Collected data
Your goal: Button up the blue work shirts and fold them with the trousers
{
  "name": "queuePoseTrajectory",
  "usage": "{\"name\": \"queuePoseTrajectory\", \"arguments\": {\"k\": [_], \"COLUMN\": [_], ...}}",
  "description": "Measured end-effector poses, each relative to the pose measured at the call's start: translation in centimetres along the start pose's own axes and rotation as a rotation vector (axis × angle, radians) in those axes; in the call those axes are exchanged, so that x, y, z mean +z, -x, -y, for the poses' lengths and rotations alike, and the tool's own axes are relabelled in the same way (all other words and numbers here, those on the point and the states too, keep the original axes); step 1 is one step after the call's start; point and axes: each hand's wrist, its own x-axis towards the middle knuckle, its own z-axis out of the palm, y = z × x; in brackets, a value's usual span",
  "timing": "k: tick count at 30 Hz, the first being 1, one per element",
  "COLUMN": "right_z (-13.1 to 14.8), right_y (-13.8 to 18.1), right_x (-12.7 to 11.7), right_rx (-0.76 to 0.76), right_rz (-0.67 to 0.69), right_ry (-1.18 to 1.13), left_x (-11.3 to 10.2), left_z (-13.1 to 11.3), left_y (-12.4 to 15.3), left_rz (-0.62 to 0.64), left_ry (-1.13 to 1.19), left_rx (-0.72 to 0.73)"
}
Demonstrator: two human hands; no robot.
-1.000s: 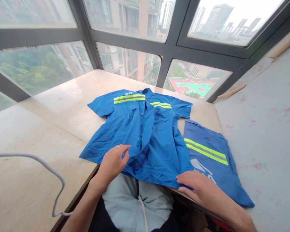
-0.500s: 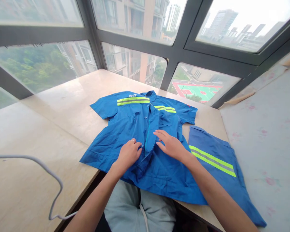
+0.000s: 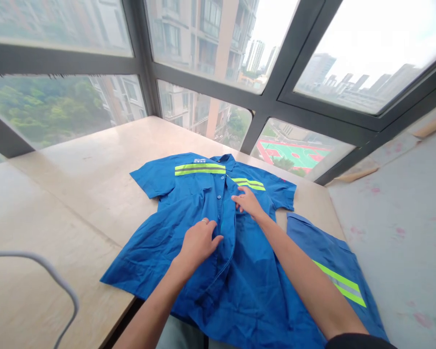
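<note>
A blue short-sleeved work shirt lies spread face up, collar at the far side, with yellow-green and grey reflective bands across its chest. Its front is unfastened, and buttons show along one edge. My left hand rests on the shirt beside the button edge, thumb apart from the fingers. Higher up, my right hand has its fingertips closed on the loose front edge of the shirt, just below the chest band. To the right lies a folded blue garment with a similar band, partly covered by my right forearm.
The pale tabletop runs back to grey-framed windows. A grey cable curves over the table at left. On the right stands a flower-patterned wall. The shirt's hem hangs over the near table edge.
My right hand has moved up the shirt's front and closed on its loose edge. My left hand has shifted slightly, its thumb spreading out. The view has tilted up, and the shirt sits nearer me.
</note>
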Motion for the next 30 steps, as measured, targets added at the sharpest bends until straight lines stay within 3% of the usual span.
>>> {"name": "queuePoseTrajectory", "arguments": {"k": [3,6,9,12,15,19,27,30], "right_z": [0.5,-0.1,-0.9,-1.0,-0.9,-1.7,-3.7,-4.4], "right_y": [-0.3,0.1,2.0,5.5,8.9,11.2,12.0,12.6], "right_x": [1.9,3.2,3.6,3.3,2.9,2.0,0.8,0.9], "right_rx": [-0.057,-0.101,-0.199,-0.503,-0.805,-0.967,-1.104,-1.091], "right_rz": [-0.085,-0.010,0.068,0.090,0.201,0.296,0.077,0.004], "right_ry": [-0.292,-0.354,-0.112,0.135,0.388,0.595,0.527,0.461], "left_x": [0.4,0.8,1.1,1.3,1.5,1.9,3.3,3.2], "left_z": [-0.2,0.2,0.7,0.6,0.2,0.1,-0.1,-0.5], "left_y": [-0.3,0.3,1.1,1.8,2.5,3.5,4.7,4.7], "left_rz": [0.094,0.131,0.114,0.021,-0.066,-0.057,-0.075,-0.073], "left_ry": [-0.022,-0.030,0.063,0.309,0.534,0.580,0.449,0.402], "left_rx": [0.019,-0.046,-0.095,-0.089,-0.078,-0.104,-0.161,-0.188]}}
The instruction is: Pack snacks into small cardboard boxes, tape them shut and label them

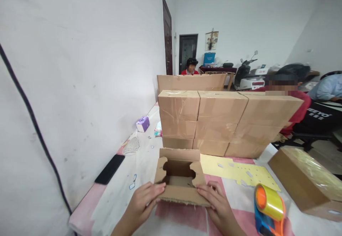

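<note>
A small cardboard box (181, 195) stands in front of me with its top flaps spread, and its inside shows bare cardboard. My left hand (145, 197) grips the near left corner of the box, fingers over the near flap. At the near right corner my right hand (213, 198) holds the same flap between thumb and fingers. To the right of my right hand stands a tape dispenser (269, 207) with a roll of yellow tape on an orange core.
Stacked taped boxes (219, 118) form a wall behind the open box. A larger box (301, 182) sits at right, a yellow sheet (240, 170) beside it. A black phone (110, 169), a purple tissue pack (143, 124) and a white mesh piece (131, 146) lie left. Other people sit beyond.
</note>
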Tool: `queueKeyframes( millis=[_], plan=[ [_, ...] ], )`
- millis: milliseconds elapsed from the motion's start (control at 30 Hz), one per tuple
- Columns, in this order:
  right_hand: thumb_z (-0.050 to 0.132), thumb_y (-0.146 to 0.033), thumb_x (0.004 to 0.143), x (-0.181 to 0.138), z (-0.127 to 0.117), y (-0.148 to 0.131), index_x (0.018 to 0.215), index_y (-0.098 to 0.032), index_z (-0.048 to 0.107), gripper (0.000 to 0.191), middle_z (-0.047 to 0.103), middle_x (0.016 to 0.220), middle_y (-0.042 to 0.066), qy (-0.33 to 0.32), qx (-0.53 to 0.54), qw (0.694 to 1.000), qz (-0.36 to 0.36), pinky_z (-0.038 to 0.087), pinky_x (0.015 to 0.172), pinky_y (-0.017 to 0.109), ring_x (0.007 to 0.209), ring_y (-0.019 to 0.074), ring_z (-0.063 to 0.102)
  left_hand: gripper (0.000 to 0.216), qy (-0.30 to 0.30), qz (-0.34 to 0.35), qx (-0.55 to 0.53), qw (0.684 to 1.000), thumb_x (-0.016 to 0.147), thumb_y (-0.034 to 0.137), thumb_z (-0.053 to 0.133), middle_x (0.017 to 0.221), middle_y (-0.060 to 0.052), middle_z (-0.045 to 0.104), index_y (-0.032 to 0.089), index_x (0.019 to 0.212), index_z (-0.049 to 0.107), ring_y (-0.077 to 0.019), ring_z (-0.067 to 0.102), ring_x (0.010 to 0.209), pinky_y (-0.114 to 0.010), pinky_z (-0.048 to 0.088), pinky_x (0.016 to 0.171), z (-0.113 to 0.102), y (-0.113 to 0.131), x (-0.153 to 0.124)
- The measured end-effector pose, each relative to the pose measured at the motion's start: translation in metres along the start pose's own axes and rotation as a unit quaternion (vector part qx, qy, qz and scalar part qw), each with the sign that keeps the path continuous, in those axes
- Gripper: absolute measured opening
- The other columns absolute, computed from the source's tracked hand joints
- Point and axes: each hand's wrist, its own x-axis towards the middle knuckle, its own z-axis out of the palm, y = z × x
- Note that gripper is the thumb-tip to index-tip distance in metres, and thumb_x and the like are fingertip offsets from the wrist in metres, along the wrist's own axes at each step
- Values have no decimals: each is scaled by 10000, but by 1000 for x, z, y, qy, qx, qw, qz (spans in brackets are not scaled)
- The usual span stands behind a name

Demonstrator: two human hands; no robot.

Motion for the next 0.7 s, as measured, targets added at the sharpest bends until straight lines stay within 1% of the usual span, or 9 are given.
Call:
queueKeyframes(
  millis=[67,133,367,433,500,533,600,667,700],
  plan=[
    [482,-20,855,-6,1,-3,1274,-258,646,509,742,1212,55,-9,-14,1000,-3,593,800,394,1003,252,638,526,-17,-9,9,1000,956,164,558,1290,-92,707,326,1453,504,-229,716,1126,-369,599,965,5,0,-16],
    [489,-28,850,-11,3,-4,1258,-258,653,496,747,1203,50,-9,-27,1000,-3,593,802,376,1014,249,643,542,-19,3,-8,1000,966,163,528,1317,-101,688,317,1483,479,-230,703,1152,-350,606,952,11,-2,-27],
    [481,-63,848,-23,10,-1,1300,-263,650,522,730,1246,62,10,-65,998,-2,592,869,401,1072,267,673,568,-16,12,-54,998,975,161,493,1338,-92,671,353,1508,452,-229,693,1170,-336,618,909,17,-9,-30],
    [470,-81,861,-28,10,1,1313,-272,645,522,735,1234,60,2,-78,997,-10,596,857,406,1055,272,681,549,-22,-6,-72,997,975,195,514,1326,-85,680,379,1490,476,-235,694,1169,-362,605,947,16,-9,-34],
    [473,-135,888,-35,10,4,1348,-277,626,505,716,1261,79,5,-90,996,-20,600,855,426,1065,291,682,463,-15,-58,-110,992,977,311,546,1307,-94,696,384,1434,553,-261,720,1113,-400,601,945,16,-12,-43],
    [490,-171,901,-40,11,6,1377,-278,605,502,692,1293,97,15,-97,995,-14,602,857,438,1087,306,676,420,4,-95,-145,985,978,399,540,1236,-104,736,370,1392,604,-266,757,990,-408,614,893,16,-15,-47],
    [541,-250,914,-50,14,10,1454,-271,532,540,631,1350,142,45,-112,992,29,611,859,465,1143,345,655,469,81,-183,-228,953,981,550,462,878,-93,792,310,1320,680,-216,711,621,-392,616,731,16,-26,-52],
    [576,-297,920,-59,20,12,1522,-264,439,618,616,1325,169,76,-117,985,104,641,797,453,1115,357,670,550,166,-272,-270,909,987,586,410,537,-7,620,242,1318,686,-151,524,425,-348,557,617,14,-46,-46],
    [574,-308,929,-62,24,12,1543,-280,403,637,636,1273,163,87,-113,980,137,656,733,439,1054,350,694,566,196,-318,-254,892,987,579,417,476,28,523,215,1345,662,-142,482,425,-333,530,609,11,-60,-39]
  ],
)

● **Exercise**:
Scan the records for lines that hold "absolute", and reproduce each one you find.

● **Your solution**:
- Gripper: absolute measured opening
- The other columns absolute, computed from the source's tracked hand joints

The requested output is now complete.